Anas juga mengaku tak tahu tanah yang disita KPK atas nama mertuanya, KH Attabik Ali.

Aryo Putranto Saptohutomo
Bantah diberi Machfud Suroso tanah, Anas ngaku mau Jumat berkah
Anas diperiksa KPK. ©2014 Merdeka.com/Dwi Narwoko

Mantan Ketua Umum Partai Demokrat, Anas Urbaningrum, hari ini kembali diperiksa sebagai tersangka dalam kasus dugaan gratifikasi proyek Hambalang dan proyek-proyek lainnya.
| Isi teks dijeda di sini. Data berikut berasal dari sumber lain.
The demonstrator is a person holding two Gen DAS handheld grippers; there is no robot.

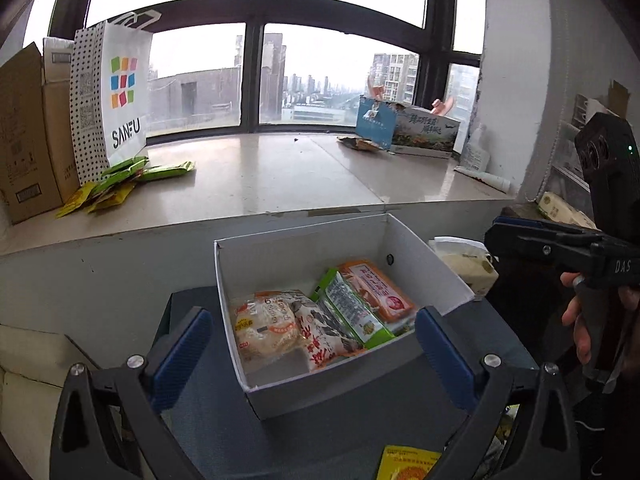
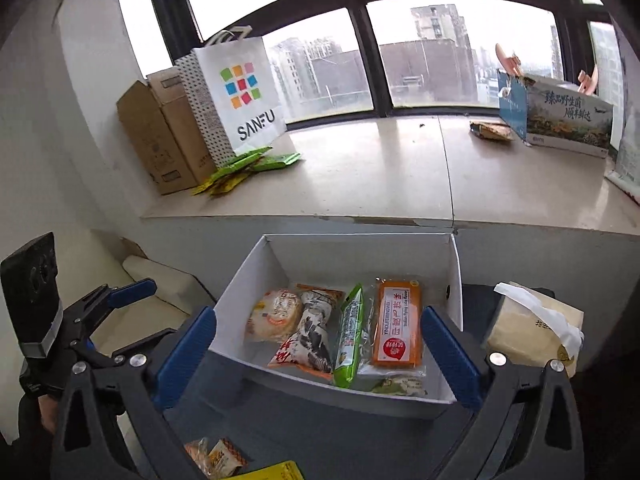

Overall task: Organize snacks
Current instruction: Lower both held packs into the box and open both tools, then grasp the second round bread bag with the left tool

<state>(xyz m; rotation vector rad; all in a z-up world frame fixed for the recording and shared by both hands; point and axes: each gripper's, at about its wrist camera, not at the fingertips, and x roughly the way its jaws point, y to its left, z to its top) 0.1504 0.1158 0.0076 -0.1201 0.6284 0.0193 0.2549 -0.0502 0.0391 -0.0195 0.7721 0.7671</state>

Ketua Umum Perhimpunan Pergerakan Indonesia (PPI) itu selalu berkelit ketika ditanya soal penyitaan beberapa harta yang diduga terkait dengan tindak pidana pencucian uang disangkakan kepadanya.Anas hadir buat menjalani pemeriksaan pukul 10.00 WIB. Dia nampak membawa sebuah tas selempang dan ditemani oleh salah satu anggota tim penasihat hukumnya, Firman Wijaya. Suami Athiyyah Laila itu selalu berkelit ketika ditanyakan soal penyitaan hartanya. Tetapi dia seketika membantah ketika disinggung ihwal apakah betul Direktur PT Dutasari Citra Laras, Machfud Suroso, yang memberikan dia beberapa tanah, yang saat ini disita KPK."Ah siapa bilang, enak saja. Gitu saja ya. Saya mau Jumat berkah dulu ya," kata Anas kepada awak media, di Gedung KPK, Jakarta, Jumat (14/3).Anas juga berkilah soal penyitaan tanah dilakukan KPK. Dia malah mengatakan tidak tahu kalau tanah itu atas nama mertuanya, KH Attabik Ali."O iya? Sudah ya? Saya enggak tahu. Aset siapa itu? Oh katanya ya," ujar Anas.